DIRECTIONS FOR THIS TASK>
The full listing, minus its pictures, should be printed again exactly as it stands.

MATERIAL PROVIDED>
----
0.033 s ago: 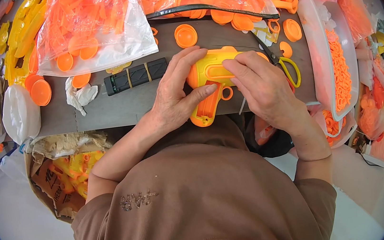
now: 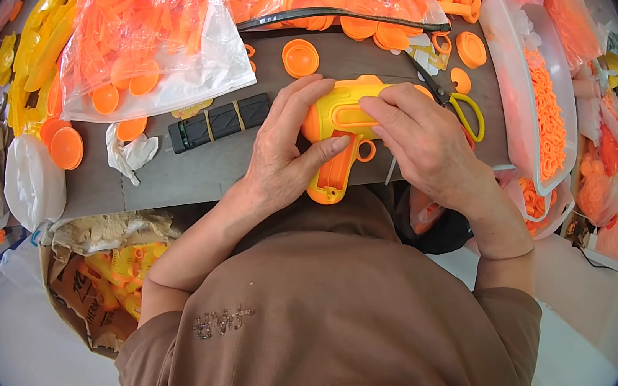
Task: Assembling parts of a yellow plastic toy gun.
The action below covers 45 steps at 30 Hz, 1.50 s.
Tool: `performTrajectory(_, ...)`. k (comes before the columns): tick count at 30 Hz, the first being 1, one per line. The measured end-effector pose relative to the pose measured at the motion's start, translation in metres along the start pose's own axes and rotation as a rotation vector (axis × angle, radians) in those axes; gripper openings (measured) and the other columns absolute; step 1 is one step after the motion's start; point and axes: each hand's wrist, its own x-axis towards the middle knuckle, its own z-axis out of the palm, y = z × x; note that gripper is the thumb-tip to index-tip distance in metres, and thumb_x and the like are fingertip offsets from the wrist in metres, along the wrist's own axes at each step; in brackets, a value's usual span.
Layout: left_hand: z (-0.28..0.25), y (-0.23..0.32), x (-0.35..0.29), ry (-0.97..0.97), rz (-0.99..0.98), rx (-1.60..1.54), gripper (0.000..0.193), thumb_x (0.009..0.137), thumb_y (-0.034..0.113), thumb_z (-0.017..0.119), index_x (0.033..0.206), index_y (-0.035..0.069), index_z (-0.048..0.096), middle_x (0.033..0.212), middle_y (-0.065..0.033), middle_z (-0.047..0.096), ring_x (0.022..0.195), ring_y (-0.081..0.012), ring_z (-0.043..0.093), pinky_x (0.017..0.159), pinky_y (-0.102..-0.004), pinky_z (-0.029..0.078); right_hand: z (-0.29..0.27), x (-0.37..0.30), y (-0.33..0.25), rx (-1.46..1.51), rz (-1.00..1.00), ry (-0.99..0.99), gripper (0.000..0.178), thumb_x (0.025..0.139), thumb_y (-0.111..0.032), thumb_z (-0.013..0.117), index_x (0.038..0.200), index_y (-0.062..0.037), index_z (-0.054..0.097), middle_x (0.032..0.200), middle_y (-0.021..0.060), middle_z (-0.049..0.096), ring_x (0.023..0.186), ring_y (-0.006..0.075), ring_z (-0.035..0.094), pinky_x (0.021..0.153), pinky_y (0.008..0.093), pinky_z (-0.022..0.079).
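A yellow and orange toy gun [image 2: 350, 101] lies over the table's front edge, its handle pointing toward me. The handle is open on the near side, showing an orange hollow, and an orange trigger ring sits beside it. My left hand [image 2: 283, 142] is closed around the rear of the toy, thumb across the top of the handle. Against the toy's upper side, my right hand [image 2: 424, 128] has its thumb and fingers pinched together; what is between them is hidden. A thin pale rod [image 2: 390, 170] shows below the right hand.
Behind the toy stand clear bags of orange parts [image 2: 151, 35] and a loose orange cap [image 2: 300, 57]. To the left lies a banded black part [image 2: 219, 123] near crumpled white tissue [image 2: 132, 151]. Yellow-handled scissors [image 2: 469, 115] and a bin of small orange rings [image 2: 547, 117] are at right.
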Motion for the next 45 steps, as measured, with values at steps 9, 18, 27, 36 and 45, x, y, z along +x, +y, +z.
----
RESPONSE TO THE TASK>
0.033 s ago: 
now: 
Task: Assembling parts of a yellow plastic toy gun.
The action below covers 45 steps at 30 Hz, 1.50 s.
Tool: `performTrajectory(_, ...)`. k (comes before the columns): tick count at 30 Hz, the first being 1, one per line. The measured end-effector pose relative to the pose measured at the motion's start, translation in metres along the start pose's own axes and rotation as a rotation vector (axis × angle, radians) in those axes; gripper openings (measured) and the other columns absolute; step 1 is one step after the motion's start; point and axes: each hand's wrist, its own x-axis towards the middle knuckle, its own z-axis out of the palm, y = z × x; note that gripper is the thumb-tip to index-tip distance in metres, and thumb_x and the like are fingertip offsets from the wrist in metres, along the wrist's own axes at each step; in brackets, a value's usual span.
Layout: left_hand: z (-0.28..0.25), y (-0.23..0.32), x (-0.35..0.29), ry (-0.97..0.97), rz (-0.99..0.98), rx (-1.60..1.54), gripper (0.000..0.193), thumb_x (0.009..0.137), thumb_y (-0.034..0.113), thumb_z (-0.017..0.119), index_x (0.033..0.206), index_y (-0.035..0.069), index_z (-0.048..0.096), middle_x (0.033..0.212), middle_y (-0.065..0.033), middle_z (-0.047..0.096), ring_x (0.022..0.195), ring_y (-0.081..0.012), ring_z (-0.043..0.093), pinky_x (0.017..0.159), pinky_y (-0.102..-0.004), pinky_z (-0.029..0.078); right_hand: z (-0.29..0.27), x (-0.37..0.30), y (-0.33..0.25), rx (-1.46..1.51), rz (-1.00..1.00), ry (-0.99..0.99), gripper (0.000..0.178), thumb_x (0.025..0.139), thumb_y (-0.111..0.032), thumb_z (-0.013..0.117), index_x (0.038..0.200), index_y (-0.062..0.037), index_z (-0.054..0.097), middle_x (0.032..0.200), middle_y (-0.021..0.060), middle_z (-0.049..0.096), ring_x (0.023..0.186), ring_y (-0.006..0.075), ring_z (-0.035..0.094), pinky_x (0.021..0.153), pinky_y (0.008..0.093), pinky_z (-0.022..0.079).
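A yellow and orange toy gun [image 2: 350, 101] lies over the table's front edge, its handle pointing toward me. The handle is open on the near side, showing an orange hollow, and an orange trigger ring sits beside it. My left hand [image 2: 283, 142] is closed around the rear of the toy, thumb across the top of the handle. Against the toy's upper side, my right hand [image 2: 424, 128] has its thumb and fingers pinched together; what is between them is hidden. A thin pale rod [image 2: 390, 170] shows below the right hand.
Behind the toy stand clear bags of orange parts [image 2: 151, 35] and a loose orange cap [image 2: 300, 57]. To the left lies a banded black part [image 2: 219, 123] near crumpled white tissue [image 2: 132, 151]. Yellow-handled scissors [image 2: 469, 115] and a bin of small orange rings [image 2: 547, 117] are at right.
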Motion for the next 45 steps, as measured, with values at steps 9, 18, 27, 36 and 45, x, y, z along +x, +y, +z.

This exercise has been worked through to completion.